**Exercise prompt**
In full and exactly, reproduce the entries below, but omit the pictures.

Saved entries
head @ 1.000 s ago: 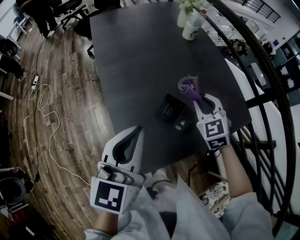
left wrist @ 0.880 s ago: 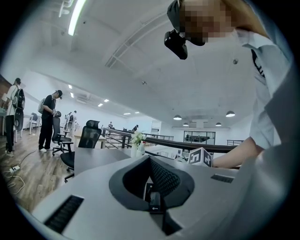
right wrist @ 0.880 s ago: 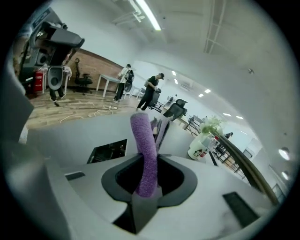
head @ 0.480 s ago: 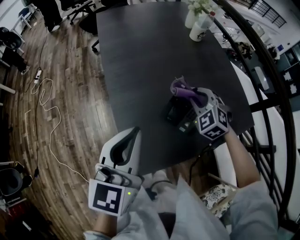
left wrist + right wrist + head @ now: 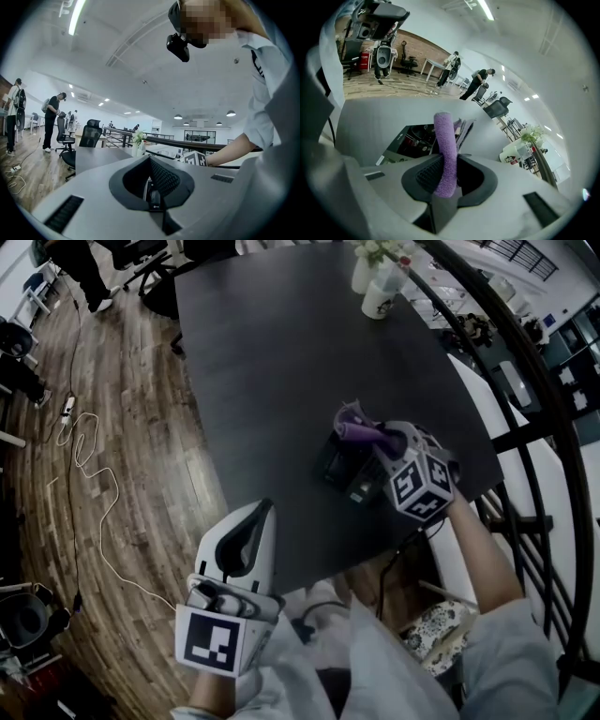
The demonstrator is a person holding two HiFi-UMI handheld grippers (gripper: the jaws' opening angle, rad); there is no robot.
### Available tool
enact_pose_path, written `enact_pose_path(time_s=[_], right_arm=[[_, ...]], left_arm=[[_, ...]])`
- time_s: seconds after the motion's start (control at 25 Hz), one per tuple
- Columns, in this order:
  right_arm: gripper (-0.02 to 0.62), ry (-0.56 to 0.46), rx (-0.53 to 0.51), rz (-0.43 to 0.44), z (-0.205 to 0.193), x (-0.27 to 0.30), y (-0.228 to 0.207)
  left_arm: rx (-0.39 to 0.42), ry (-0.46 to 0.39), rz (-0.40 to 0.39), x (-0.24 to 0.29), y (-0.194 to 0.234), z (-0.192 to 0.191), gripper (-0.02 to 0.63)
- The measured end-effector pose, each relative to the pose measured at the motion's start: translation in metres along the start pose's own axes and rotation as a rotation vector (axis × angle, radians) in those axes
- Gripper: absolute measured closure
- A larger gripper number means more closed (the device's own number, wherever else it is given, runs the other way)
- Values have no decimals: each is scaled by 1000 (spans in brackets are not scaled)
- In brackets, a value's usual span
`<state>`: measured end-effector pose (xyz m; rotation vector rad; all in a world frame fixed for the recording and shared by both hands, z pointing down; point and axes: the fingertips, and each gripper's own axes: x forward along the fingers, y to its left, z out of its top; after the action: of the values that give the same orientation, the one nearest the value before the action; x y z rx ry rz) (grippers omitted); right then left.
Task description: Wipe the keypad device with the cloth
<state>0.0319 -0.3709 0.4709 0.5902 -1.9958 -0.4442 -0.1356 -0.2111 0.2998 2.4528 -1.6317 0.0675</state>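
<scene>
Only the right gripper view showed the right gripper's (image 5: 449, 161) jaws clamped on the purple cloth (image 5: 444, 136), over the keypad device (image 5: 410, 140) at mid-frame. The head view placed the left gripper (image 5: 253, 521), jaws together and empty, at lower left. A second earlier the cloth had been above the device in the frame.

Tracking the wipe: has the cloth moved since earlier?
Yes. The cloth, in the right gripper, moved left, from beside the keypad device to over it.

place: open-plan office | cues: swivel chairs (image 5: 89, 135), white desks (image 5: 433, 64), strip lights (image 5: 75, 18), wood-plank floor (image 5: 131, 427)
</scene>
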Motion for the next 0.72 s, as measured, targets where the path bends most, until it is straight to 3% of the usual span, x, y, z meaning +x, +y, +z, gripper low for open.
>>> enact_pose_path(time_s=[0.4,0.72], right_arm=[[511,50,83,-34,-39,-26,8],[511,19,330,-96,-69,-45,17]], left_arm=[[16,6,-56,9,-19,3,595],[50,-24,-75,15,-32,10,595]])
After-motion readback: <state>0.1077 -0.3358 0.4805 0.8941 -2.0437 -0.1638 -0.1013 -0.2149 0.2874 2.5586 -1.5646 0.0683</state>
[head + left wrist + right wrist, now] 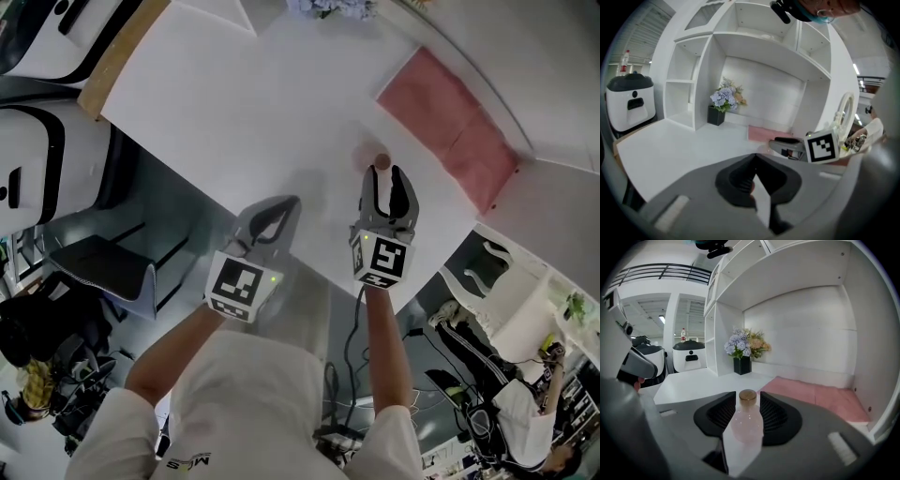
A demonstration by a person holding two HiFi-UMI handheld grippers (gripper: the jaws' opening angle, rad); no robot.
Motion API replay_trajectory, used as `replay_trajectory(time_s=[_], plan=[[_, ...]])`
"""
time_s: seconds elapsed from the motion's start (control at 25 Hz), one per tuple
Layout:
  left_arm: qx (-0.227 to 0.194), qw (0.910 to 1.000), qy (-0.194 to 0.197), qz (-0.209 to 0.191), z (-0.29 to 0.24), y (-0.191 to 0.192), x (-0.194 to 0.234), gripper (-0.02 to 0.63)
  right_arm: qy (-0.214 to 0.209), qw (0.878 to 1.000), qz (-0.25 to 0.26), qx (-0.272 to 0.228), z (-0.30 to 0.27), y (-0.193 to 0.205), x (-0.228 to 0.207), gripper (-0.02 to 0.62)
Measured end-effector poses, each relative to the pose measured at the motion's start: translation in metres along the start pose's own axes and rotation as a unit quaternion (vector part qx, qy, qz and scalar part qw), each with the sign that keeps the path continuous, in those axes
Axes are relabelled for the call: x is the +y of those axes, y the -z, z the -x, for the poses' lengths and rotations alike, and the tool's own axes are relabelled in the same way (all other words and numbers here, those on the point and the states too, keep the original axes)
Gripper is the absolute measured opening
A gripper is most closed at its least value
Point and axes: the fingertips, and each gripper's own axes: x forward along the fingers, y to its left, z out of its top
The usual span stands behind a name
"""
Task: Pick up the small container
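The small container (379,160) is a pale pink bottle with a brown cap, standing upright on the white table (244,112). My right gripper (384,175) is right in front of it, open, with the fingertips reaching either side of the bottle. In the right gripper view the bottle (746,422) stands in the gap between the two dark pads of the right gripper (743,398), and I see no pad pressing on it. My left gripper (286,204) hovers over the table's near edge to the left, tips together and empty; in its own view the left gripper (754,158) is shut.
A pink mat (450,127) lies on the table behind the bottle, against the shelf unit's wall. A dark vase of flowers (742,363) stands at the back. A white machine (28,150) is beside the table's left end. A person (520,412) sits at lower right.
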Motion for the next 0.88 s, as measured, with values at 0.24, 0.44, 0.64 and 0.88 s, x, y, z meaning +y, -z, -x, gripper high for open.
replay_trajectory(time_s=[0.24,0.44,0.64,0.88], plan=[[0.007,1.0000,0.007,0.000,-0.004,0.007,0.002,0.000,0.003,1.000,0.006,0.000,-0.013,0.008,0.003,0.160],[0.019,0.9997,0.012,0.002,-0.006,0.019,-0.001,0.000,0.016,1.000,-0.002,-0.008,-0.019,0.011,-0.003,0.160],[0.028,0.9996,0.009,0.007,-0.006,0.031,0.000,0.000,0.007,1.000,0.006,-0.020,-0.024,0.012,-0.001,0.132],[0.033,0.9994,0.006,0.006,-0.007,0.037,0.000,0.000,0.000,1.000,-0.006,-0.029,-0.023,0.012,-0.003,0.124]])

**Response to this task**
head @ 1.000 s ago: 
left wrist @ 0.880 s ago: 
right wrist @ 0.880 s ago: 
head @ 0.480 s ago: 
left wrist + right wrist + head @ now: 
The demonstrator is a person holding two HiFi-UMI handheld grippers (gripper: the jaws' opening angle, rad); there is no robot.
### Available tool
enact_pose_path, written `enact_pose_path(time_s=[_], right_arm=[[_, ...]], left_arm=[[_, ...]])`
- time_s: seconds after the motion's start (control at 25 Hz), one per tuple
- Columns, in this order:
  right_arm: gripper (-0.02 to 0.62), ry (-0.56 to 0.46), rx (-0.53 to 0.51), rz (-0.43 to 0.44), z (-0.205 to 0.193), x (-0.27 to 0.30), y (-0.228 to 0.207)
  left_arm: rx (-0.39 to 0.42), ry (-0.46 to 0.39), rz (-0.40 to 0.39), x (-0.24 to 0.29), y (-0.194 to 0.234), z (-0.192 to 0.191), gripper (-0.02 to 0.63)
- The measured end-effector pose, each relative to the pose measured at the motion's start: translation in metres along the start pose's own axes and rotation as a rotation vector (axis × angle, radians) in those axes
- Gripper: absolute measured closure
- A larger gripper number means more closed (the device's own number, wherever else it is given, runs the other way)
- Values have no decimals: each is scaled by 1000 (spans in brackets are not scaled)
- In brackets, a value's usual span
`<state>`: measured end-effector pose (xyz m; rotation vector rad; all in a world frame fixed for the recording and shared by both hands, z pointing down; point and axes: the fingertips, and each gripper's own axes: x forward along the fingers, y to its left, z out of its top; after the action: of the values that give the same orientation, the one nearest the value before the action; x y z rx ry rz) (grippers omitted); right then left.
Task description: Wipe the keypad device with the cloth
<state>0.0319 -0.3709 0.4709 0.5902 -1.9958 -0.4442 -0.1356 -0.2111 0.2998 2.4528 -1.6317 0.0675</state>
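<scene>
Only the right gripper view showed the right gripper's (image 5: 449, 161) jaws clamped on the purple cloth (image 5: 444, 136), over the keypad device (image 5: 410, 140) at mid-frame. The head view placed the left gripper (image 5: 253, 521), jaws together and empty, at lower left. A second earlier the cloth had been above the device in the frame.

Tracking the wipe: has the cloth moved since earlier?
Yes. The cloth, in the right gripper, moved left, from beside the keypad device to over it.

place: open-plan office | cues: swivel chairs (image 5: 89, 135), white desks (image 5: 433, 64), strip lights (image 5: 75, 18), wood-plank floor (image 5: 131, 427)
</scene>
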Motion for the next 0.72 s, as measured, targets where the path bends most, until it is straight to 3% of the usual span, x, y, z meaning +x, +y, +z, gripper low for open.
>>> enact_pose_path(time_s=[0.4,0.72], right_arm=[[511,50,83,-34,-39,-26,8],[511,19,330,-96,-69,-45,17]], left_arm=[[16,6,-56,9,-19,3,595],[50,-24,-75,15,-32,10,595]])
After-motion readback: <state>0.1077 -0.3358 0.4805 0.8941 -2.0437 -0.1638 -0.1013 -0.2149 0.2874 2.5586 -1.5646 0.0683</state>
[head + left wrist + right wrist, now] 
A demonstration by a person holding two HiFi-UMI handheld grippers (gripper: the jaws' opening angle, rad); no robot.
Motion API replay_trajectory, used as `replay_trajectory(time_s=[_], plan=[[_, ...]])`
"""
time_s: seconds elapsed from the motion's start (control at 25 Hz), one per tuple
Layout:
  left_arm: qx (-0.227 to 0.194), qw (0.910 to 1.000), qy (-0.194 to 0.197), qz (-0.209 to 0.191), z (-0.29 to 0.24), y (-0.191 to 0.192), x (-0.194 to 0.234), gripper (-0.02 to 0.63)
  right_arm: qy (-0.214 to 0.209), qw (0.878 to 1.000), qz (-0.25 to 0.26), qx (-0.272 to 0.228), z (-0.30 to 0.27), y (-0.193 to 0.205), x (-0.228 to 0.207), gripper (-0.02 to 0.62)
Measured end-effector poses, each relative to the pose measured at the motion's start: translation in metres along the start pose's own axes and rotation as a unit quaternion (vector part qx, qy, qz and scalar part qw), each with the sign that keeps the path continuous, in those axes
Axes are relabelled for the call: x is the +y of those axes, y the -z, z the -x, for the poses' lengths and rotations alike, and the tool's own axes are relabelled in the same way (all other words and numbers here, those on the point and the states too, keep the original axes)
Gripper is the absolute measured opening
A gripper is most closed at its least value
Point and axes: the fingertips, and each gripper's own axes: x forward along the fingers, y to its left, z out of its top
The usual span stands behind a name
"""
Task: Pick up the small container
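The small container (379,160) is a pale pink bottle with a brown cap, standing upright on the white table (244,112). My right gripper (384,175) is right in front of it, open, with the fingertips reaching either side of the bottle. In the right gripper view the bottle (746,422) stands in the gap between the two dark pads of the right gripper (743,398), and I see no pad pressing on it. My left gripper (286,204) hovers over the table's near edge to the left, tips together and empty; in its own view the left gripper (754,158) is shut.
A pink mat (450,127) lies on the table behind the bottle, against the shelf unit's wall. A dark vase of flowers (742,363) stands at the back. A white machine (28,150) is beside the table's left end. A person (520,412) sits at lower right.
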Motion for the next 0.88 s, as measured, with values at 0.24, 0.44, 0.64 and 0.88 s, x, y, z meaning +y, -z, -x, gripper high for open.
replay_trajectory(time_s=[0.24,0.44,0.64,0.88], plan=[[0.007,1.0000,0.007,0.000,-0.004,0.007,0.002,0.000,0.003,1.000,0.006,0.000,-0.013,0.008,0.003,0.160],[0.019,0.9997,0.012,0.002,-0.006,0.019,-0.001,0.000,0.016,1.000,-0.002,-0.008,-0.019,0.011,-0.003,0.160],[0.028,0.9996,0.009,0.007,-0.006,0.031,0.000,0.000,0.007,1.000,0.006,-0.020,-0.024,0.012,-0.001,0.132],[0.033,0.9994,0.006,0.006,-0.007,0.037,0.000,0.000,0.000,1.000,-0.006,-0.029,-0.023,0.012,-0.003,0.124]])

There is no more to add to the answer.